Requirement – Output the entries below exactly, from the first line to the line holding "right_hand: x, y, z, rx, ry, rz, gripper", both included.

(Working data)

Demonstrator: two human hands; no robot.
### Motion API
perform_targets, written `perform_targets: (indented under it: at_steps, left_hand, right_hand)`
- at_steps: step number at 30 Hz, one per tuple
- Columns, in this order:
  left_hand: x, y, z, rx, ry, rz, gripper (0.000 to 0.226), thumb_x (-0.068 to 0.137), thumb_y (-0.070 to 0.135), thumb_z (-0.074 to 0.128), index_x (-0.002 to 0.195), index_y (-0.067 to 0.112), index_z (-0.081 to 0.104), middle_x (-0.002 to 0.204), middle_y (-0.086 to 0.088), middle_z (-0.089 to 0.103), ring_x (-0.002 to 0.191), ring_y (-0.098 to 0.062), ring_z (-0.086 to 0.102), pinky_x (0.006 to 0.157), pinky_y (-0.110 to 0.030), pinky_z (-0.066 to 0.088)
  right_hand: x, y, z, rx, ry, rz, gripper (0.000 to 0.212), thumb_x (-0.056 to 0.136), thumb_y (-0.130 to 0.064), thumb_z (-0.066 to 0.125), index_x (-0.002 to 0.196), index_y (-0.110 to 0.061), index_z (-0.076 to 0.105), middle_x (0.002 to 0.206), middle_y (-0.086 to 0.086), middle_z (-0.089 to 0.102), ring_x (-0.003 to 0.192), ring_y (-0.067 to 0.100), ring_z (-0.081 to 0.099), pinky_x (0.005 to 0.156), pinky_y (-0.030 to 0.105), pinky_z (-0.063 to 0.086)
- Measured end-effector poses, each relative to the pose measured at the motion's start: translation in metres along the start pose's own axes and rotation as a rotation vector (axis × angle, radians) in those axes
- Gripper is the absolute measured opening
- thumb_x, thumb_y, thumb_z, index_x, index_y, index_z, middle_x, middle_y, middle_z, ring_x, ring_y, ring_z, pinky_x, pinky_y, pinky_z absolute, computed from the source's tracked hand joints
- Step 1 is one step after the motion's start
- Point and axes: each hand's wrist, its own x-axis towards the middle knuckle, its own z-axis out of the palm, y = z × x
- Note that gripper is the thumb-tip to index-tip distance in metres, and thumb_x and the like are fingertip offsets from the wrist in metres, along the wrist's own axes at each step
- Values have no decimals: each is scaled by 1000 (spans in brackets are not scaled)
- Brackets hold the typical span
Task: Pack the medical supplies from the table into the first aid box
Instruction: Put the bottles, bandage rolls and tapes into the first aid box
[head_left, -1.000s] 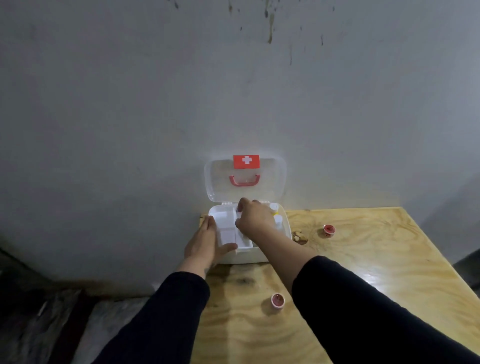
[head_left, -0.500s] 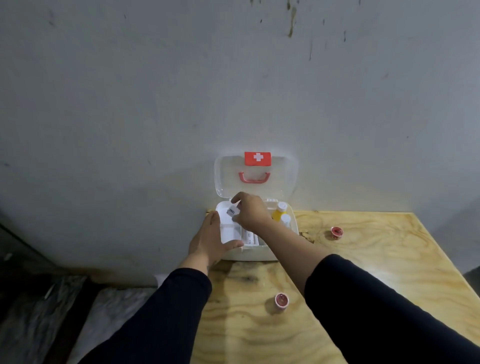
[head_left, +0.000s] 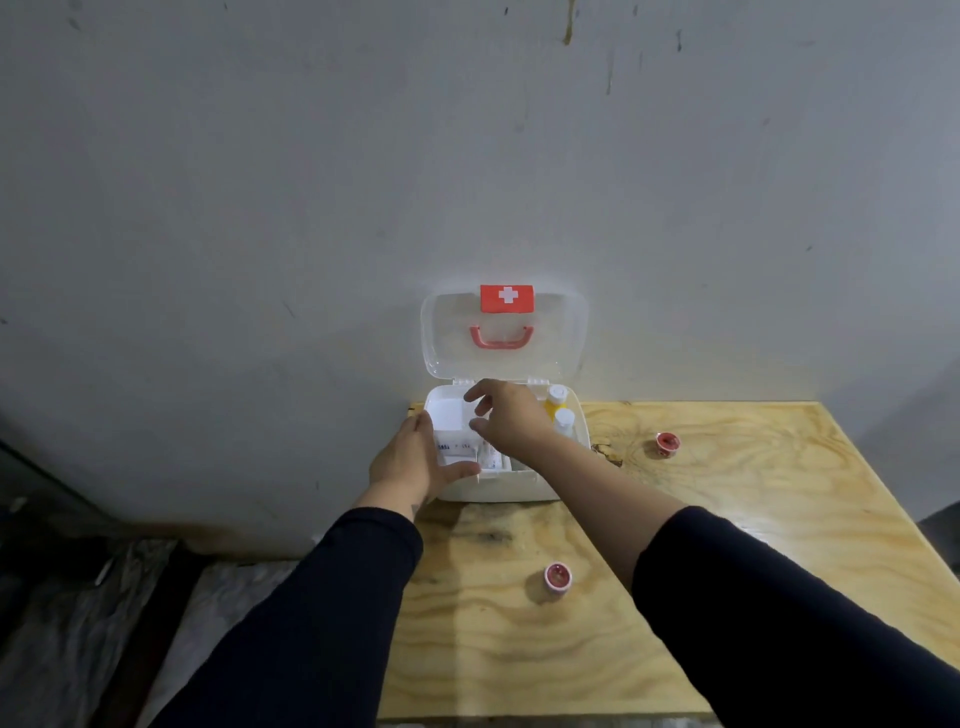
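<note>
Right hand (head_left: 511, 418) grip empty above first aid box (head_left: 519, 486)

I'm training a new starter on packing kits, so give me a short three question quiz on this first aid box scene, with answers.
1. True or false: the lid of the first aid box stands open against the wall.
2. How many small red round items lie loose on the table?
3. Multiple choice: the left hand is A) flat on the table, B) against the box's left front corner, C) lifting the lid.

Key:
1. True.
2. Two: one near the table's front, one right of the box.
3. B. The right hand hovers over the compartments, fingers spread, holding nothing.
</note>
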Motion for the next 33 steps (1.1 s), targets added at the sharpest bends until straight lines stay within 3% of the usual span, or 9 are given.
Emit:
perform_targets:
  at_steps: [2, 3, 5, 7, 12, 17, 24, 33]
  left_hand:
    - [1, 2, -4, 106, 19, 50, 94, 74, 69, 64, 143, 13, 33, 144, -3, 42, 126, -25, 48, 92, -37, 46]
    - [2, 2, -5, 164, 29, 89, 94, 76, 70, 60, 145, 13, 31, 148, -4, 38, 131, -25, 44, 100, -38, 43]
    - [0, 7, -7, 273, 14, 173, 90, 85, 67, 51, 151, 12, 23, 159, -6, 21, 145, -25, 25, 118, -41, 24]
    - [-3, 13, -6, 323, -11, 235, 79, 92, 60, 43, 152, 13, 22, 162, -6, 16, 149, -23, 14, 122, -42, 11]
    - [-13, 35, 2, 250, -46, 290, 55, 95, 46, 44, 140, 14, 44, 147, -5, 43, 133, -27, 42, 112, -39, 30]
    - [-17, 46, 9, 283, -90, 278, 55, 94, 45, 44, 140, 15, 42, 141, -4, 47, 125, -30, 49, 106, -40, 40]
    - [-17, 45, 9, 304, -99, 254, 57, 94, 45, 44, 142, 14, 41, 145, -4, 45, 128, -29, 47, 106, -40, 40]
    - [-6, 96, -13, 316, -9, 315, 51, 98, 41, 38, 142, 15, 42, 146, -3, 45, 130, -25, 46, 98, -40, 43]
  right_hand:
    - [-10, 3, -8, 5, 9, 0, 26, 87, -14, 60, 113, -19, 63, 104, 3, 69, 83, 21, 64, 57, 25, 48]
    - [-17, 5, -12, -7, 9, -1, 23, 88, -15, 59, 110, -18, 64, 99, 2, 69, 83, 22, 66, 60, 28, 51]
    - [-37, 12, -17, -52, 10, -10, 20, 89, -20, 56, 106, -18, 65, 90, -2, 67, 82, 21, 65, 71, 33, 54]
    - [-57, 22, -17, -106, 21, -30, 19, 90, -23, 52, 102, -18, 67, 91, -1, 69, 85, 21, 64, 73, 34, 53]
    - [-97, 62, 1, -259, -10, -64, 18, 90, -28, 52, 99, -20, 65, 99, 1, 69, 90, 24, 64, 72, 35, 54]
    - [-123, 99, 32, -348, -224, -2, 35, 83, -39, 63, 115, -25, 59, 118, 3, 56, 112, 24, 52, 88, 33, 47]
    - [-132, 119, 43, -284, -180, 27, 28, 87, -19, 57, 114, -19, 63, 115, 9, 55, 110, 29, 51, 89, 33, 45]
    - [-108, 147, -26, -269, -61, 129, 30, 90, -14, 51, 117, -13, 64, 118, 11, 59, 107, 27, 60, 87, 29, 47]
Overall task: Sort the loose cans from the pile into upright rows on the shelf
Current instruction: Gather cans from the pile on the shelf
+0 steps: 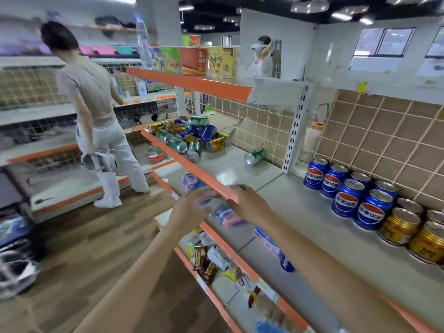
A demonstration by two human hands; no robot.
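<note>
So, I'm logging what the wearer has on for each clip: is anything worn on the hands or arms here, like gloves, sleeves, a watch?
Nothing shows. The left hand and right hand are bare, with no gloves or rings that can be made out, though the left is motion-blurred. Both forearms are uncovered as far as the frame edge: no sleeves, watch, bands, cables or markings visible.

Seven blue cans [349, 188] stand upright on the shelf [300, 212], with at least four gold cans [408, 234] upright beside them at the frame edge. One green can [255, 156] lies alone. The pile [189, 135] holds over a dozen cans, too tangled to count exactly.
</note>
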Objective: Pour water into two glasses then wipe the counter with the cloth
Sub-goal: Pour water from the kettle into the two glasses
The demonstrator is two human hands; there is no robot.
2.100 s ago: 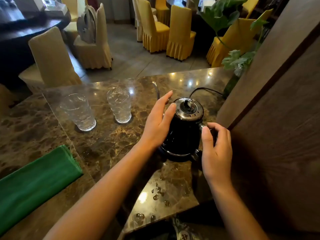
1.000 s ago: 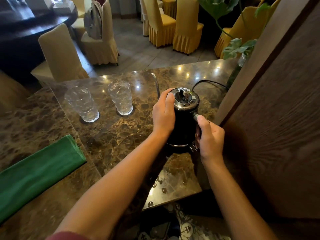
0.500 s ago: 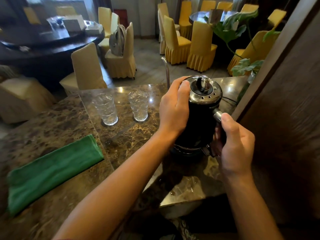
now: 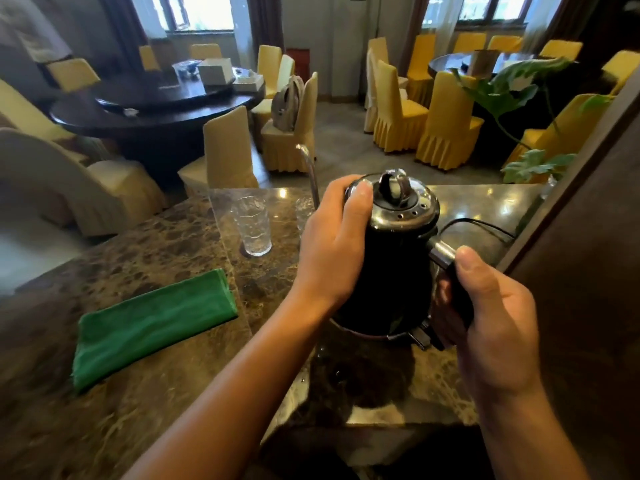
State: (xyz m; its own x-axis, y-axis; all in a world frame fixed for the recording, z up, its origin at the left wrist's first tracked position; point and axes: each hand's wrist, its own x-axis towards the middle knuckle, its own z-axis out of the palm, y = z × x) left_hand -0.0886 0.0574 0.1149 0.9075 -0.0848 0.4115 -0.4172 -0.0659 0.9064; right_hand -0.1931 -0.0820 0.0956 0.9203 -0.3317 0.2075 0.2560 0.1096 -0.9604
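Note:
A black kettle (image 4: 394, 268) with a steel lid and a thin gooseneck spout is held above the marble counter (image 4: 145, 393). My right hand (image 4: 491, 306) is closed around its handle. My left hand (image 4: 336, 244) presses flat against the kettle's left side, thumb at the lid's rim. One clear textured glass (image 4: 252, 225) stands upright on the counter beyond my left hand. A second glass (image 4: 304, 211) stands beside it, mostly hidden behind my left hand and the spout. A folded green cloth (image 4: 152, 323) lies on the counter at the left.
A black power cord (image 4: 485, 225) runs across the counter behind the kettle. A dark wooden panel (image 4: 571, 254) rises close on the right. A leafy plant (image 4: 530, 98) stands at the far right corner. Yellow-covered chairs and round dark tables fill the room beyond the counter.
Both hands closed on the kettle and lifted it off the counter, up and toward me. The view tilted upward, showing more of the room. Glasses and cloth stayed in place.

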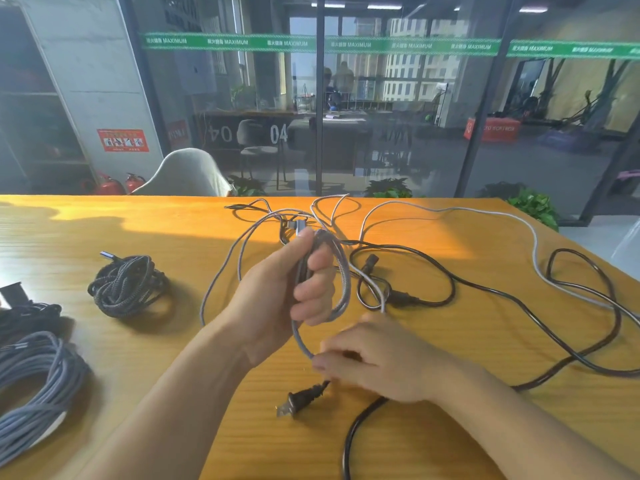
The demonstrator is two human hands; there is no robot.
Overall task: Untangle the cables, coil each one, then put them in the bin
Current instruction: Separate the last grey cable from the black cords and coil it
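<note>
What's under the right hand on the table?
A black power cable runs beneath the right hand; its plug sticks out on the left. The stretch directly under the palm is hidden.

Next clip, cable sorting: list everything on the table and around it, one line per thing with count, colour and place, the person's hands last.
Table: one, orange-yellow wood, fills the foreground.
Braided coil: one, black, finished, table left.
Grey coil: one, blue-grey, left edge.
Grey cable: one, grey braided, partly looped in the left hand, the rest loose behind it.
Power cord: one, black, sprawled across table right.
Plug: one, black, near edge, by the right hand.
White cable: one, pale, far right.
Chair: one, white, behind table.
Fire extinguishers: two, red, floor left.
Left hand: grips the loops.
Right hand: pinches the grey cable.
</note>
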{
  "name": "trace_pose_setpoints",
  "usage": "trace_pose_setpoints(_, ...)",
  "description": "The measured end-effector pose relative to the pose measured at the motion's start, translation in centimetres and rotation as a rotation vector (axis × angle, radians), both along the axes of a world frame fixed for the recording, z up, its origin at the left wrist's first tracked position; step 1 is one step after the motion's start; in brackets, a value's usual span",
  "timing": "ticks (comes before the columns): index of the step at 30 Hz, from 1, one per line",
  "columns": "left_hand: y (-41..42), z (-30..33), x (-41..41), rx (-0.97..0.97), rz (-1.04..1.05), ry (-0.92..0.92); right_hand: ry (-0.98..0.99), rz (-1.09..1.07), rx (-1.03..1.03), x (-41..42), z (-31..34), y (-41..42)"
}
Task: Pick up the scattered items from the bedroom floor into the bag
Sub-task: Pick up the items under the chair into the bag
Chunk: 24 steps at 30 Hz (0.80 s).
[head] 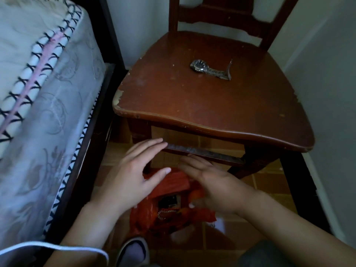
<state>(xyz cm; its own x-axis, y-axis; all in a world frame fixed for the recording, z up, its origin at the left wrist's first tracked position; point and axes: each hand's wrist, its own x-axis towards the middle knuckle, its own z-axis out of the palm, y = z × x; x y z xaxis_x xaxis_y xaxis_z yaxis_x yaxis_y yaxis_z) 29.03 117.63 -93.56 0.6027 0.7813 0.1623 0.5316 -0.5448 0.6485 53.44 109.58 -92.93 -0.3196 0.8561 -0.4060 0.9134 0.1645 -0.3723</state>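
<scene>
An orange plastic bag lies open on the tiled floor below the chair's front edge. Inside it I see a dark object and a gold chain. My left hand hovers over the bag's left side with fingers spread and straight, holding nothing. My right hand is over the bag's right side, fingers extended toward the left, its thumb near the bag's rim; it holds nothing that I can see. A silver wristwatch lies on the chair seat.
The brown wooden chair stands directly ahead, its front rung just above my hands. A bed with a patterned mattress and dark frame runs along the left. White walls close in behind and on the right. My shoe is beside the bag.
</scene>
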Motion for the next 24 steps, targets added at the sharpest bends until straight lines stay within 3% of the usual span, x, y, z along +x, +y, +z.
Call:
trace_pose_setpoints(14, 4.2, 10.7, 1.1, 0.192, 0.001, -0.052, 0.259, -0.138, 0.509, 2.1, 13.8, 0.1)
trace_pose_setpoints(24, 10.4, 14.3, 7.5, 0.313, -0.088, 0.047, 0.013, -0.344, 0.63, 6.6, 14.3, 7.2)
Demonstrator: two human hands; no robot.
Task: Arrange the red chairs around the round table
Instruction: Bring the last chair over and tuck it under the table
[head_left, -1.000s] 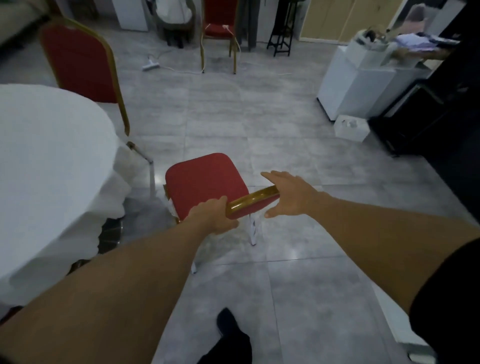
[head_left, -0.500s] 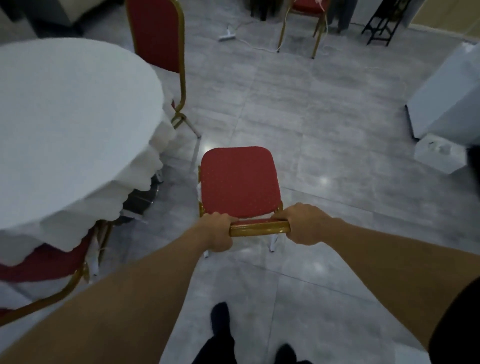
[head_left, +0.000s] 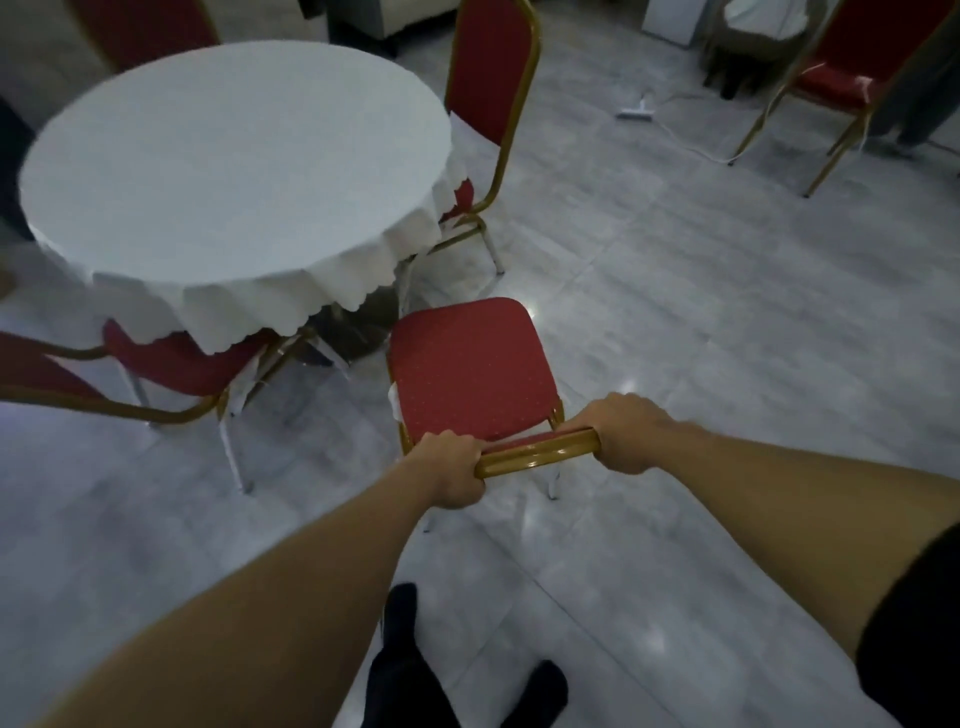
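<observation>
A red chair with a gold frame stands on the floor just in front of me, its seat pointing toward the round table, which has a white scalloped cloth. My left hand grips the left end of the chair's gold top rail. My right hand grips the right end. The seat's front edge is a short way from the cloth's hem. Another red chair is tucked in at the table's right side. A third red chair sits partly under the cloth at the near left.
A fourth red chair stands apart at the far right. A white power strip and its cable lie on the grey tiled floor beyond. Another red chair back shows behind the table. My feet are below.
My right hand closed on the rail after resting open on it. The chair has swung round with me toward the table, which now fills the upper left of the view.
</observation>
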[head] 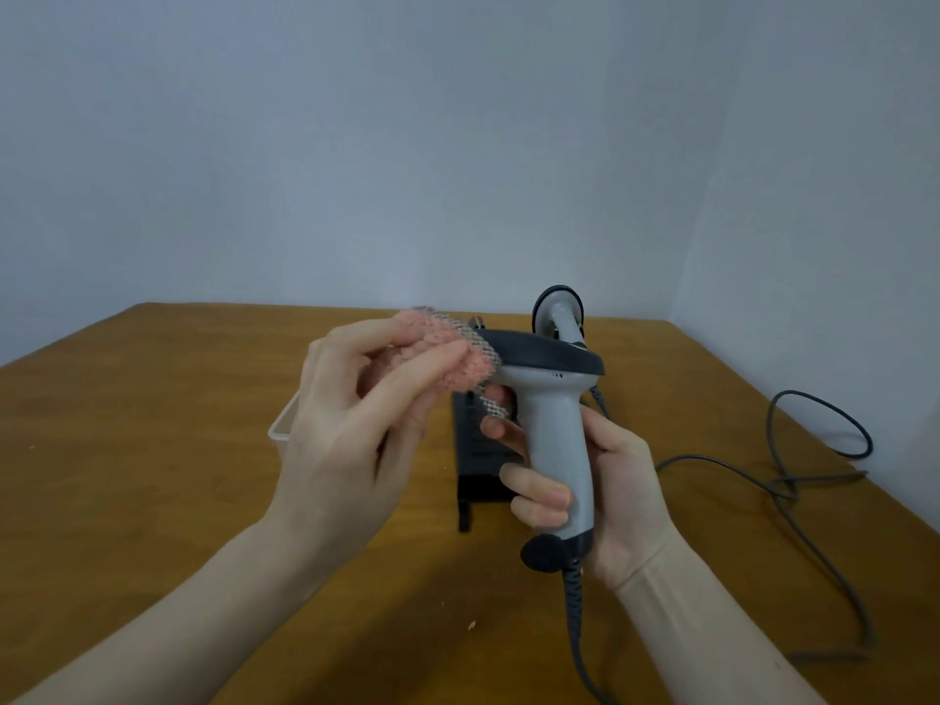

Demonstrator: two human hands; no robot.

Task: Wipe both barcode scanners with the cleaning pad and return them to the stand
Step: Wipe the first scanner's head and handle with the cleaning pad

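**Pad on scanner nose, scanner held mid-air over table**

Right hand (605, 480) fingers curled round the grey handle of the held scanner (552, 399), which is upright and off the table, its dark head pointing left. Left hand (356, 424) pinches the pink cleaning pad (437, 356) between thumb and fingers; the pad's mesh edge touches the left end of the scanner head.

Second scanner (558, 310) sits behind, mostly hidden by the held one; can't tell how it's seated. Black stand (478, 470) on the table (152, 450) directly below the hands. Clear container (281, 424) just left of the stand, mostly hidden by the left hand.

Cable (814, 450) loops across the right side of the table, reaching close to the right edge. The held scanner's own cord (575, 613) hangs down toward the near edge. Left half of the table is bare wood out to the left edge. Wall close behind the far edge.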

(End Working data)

Solution for this problem –
Demonstrator: two human hands; no robot.
### Motion API
perform_targets, written `perform_targets: (indented under it: at_steps, left_hand, right_hand)`
- at_steps: step number at 30 Hz, one per tuple
- Columns, in this order:
  left_hand: x, y, z, rx, ry, rz, gripper (0.000 to 0.226), thumb_x (-0.068 to 0.137), thumb_y (-0.070 to 0.135), thumb_z (-0.074 to 0.128), index_x (-0.002 to 0.195), index_y (-0.067 to 0.112), index_z (-0.081 to 0.104), middle_x (-0.002 to 0.204), middle_y (-0.086 to 0.088), middle_z (-0.089 to 0.103), ring_x (-0.002 to 0.191), ring_y (-0.098 to 0.062), ring_z (-0.086 to 0.102), pinky_x (0.006 to 0.157), pinky_y (-0.110 to 0.030), pinky_z (-0.066 to 0.088)
  right_hand: x, y, z, rx, ry, rz, gripper (0.000 to 0.212), thumb_x (-0.056 to 0.136), thumb_y (-0.130 to 0.064), thumb_z (-0.066 to 0.125), index_x (-0.002 to 0.196), index_y (-0.110 to 0.061), index_z (-0.076 to 0.105), middle_x (0.002 to 0.206), middle_y (-0.086 to 0.086), middle_z (-0.089 to 0.102), ring_x (-0.003 to 0.192), ring_y (-0.067 to 0.100), ring_z (-0.081 to 0.099), pinky_x (0.005 to 0.156), pinky_y (-0.030 to 0.105), pinky_z (-0.063 to 0.086)

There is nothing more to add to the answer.